The Decline of Indian Football after 1960s
Runners-up in 1964 Asia Cup, fourth in Summer Olympics 1956 and winner of the gold medal twice at Asian games in 1951 and1961. The 'Golden Era' of Indian Football. But what happened after that? What was the reason behind the long dry spell that the Indian National Football Team has had to face? Some people blame Poverty. That's propostrous! Ronaldinho, Ronaldo, Roberto Carlos and many more such names came from the poverty-stricken land of Brazil. The extreme heat in India is to blame then. But what about the African countries? These are just theories without any substantial proof, some may call them excuses. So what were the real reasons behind Football's downhill journey in India?
The Rise of Cricket
The British left behind one good thing when they left India in 1947, Cricket. It's certain that the game of Cricket would have reached India at some point in time, but it happened sooner owing to the 'British Connection' India had. In the 50s, Cricket was only played by people from the affluent sections of India, but slowly, it's popularity grew among the common masses and by the end of the next two decades more people started playing the game. Now in states like Bengal where Football was already the major sport, this wasn't a problem. But for places like Central India, Cricket caught on fairly quickly and hence 'captured' the ground which could have been arguably acquired by Football.
Another factor was the affinity towards Cricket exhibited by the wealthy and Educated section of the society. Football was mostly seen by such people as a 'boyish' sport and hence they preferred Cricket which is a "Gentleman's Game", and this continued to be the case for a long time.
In the 1980s, the popularity of Cricket grew exponentially and the reason was, you guessed it! The 1983 World Cup that India won! The legendary tales of Kapil Dev and the Indian Cricket team filled the minds of Indian people with enthusiasm for the sport. The amount of fame that the Indian Cricket team received became a new point of attraction towards Cricket, and the heroic status achieved by the likes of Kapil Dev and Ravi Shastri further consolidated the position of Cricket as a sport that filled the masses with hope and joy.

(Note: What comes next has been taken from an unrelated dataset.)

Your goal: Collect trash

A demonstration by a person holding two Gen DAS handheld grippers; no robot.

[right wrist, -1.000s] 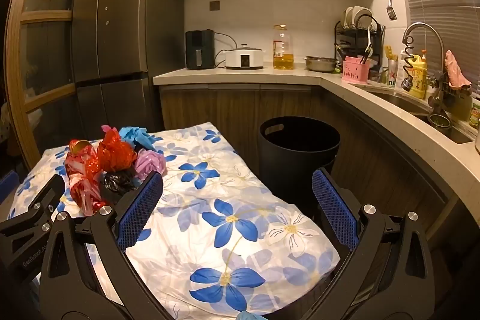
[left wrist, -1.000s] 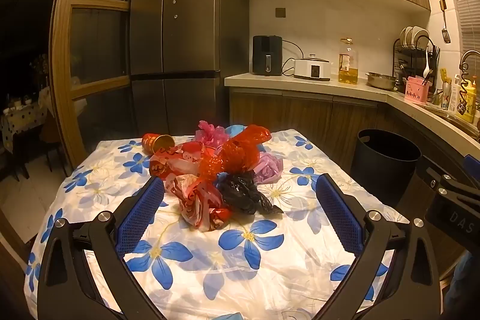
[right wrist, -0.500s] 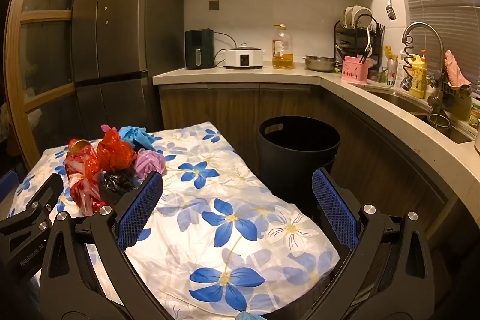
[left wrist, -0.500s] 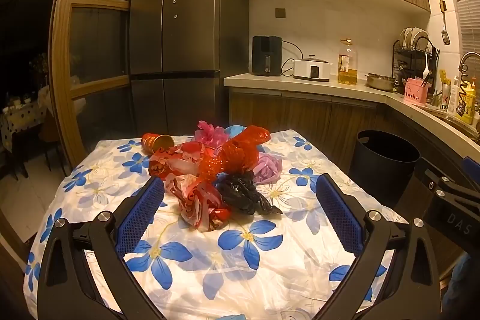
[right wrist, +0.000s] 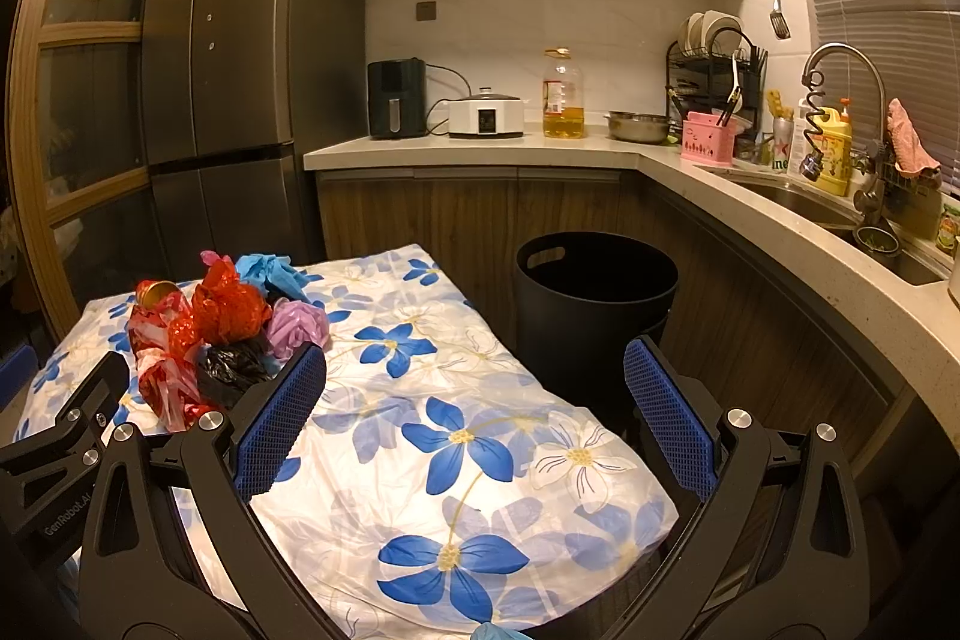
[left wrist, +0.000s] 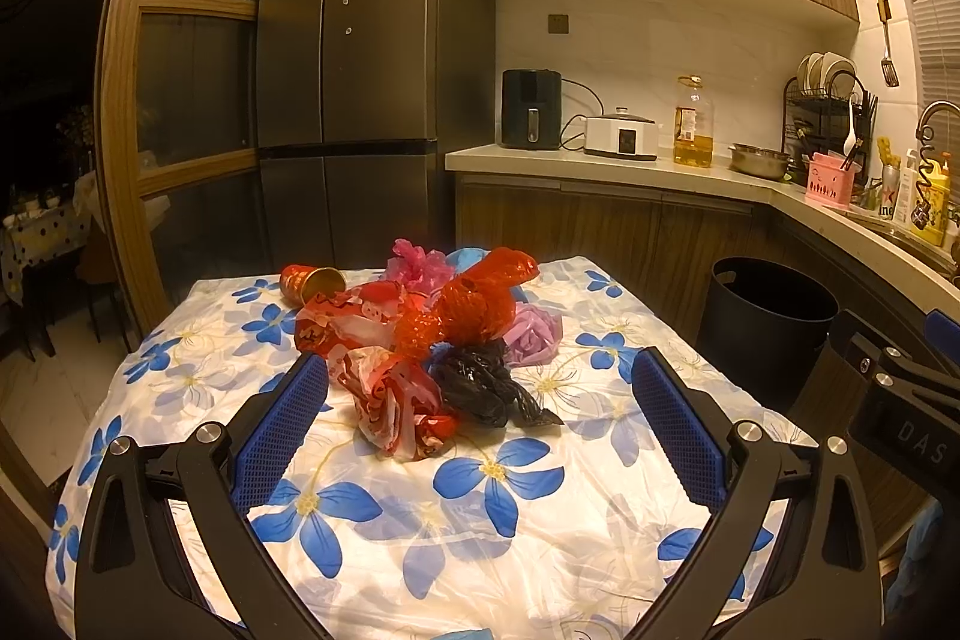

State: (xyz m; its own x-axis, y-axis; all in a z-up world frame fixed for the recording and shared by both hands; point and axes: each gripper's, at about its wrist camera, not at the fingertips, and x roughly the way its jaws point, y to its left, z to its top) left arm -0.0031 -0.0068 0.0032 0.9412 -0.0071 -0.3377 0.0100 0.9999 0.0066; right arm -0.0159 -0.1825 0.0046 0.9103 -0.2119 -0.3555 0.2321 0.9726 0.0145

The Indian Cricket team had become a phenomenon after their World Cup success, and there wasn't anything to compare to that stardom in Indian Football. No visible incentive to draw out the masses, no big faces to inspire the youth. This imbalance led to a widespread rise of love for Cricket among the Indian population but nothing to fuel the cause of Football in India.
Rapid Development of CounterParts
While the growth of Football had stagnated in India, the Beautiful Game was flourishing in other parts of the world. New tactics, great players, and a rapidly expanding fanbase lead to an exponential growth in the quality of Football around the world. The importance of passing had been discovered in Scotland, players with wonderful technical ability like Pele were coming up. The men from India failed to match the pace with which Football was progressing. How could they compete against new tactics that involved swapping positions, or players who had developed the ability to bamboozle defenders by their skills?
The lack of exposure didn't help either. Most of Indian Football was concentrated around Bengal and other North-Eastern regions of India. There was no attempt to look for competition outside the region. It could have been a totally different story had India participated in the 1953 World Cup, or maybe not. But it would have helped the players get some exposure to European Football.
All in all, Nobody in the 1950s could have thought that the journey of Football in India would go downhill so rapidly. From winning the Asian Cup twice to a team that had to wait 27 years to even qualify for the tournament. It's only after the turn of the century that future of Football in India is looking bright again. With recent efforts and developments like the ISL and Iconic players like Bhutia and Sunil Chhetri, the hope that Indian Football will someday put a mark on the World Map has been rekindled.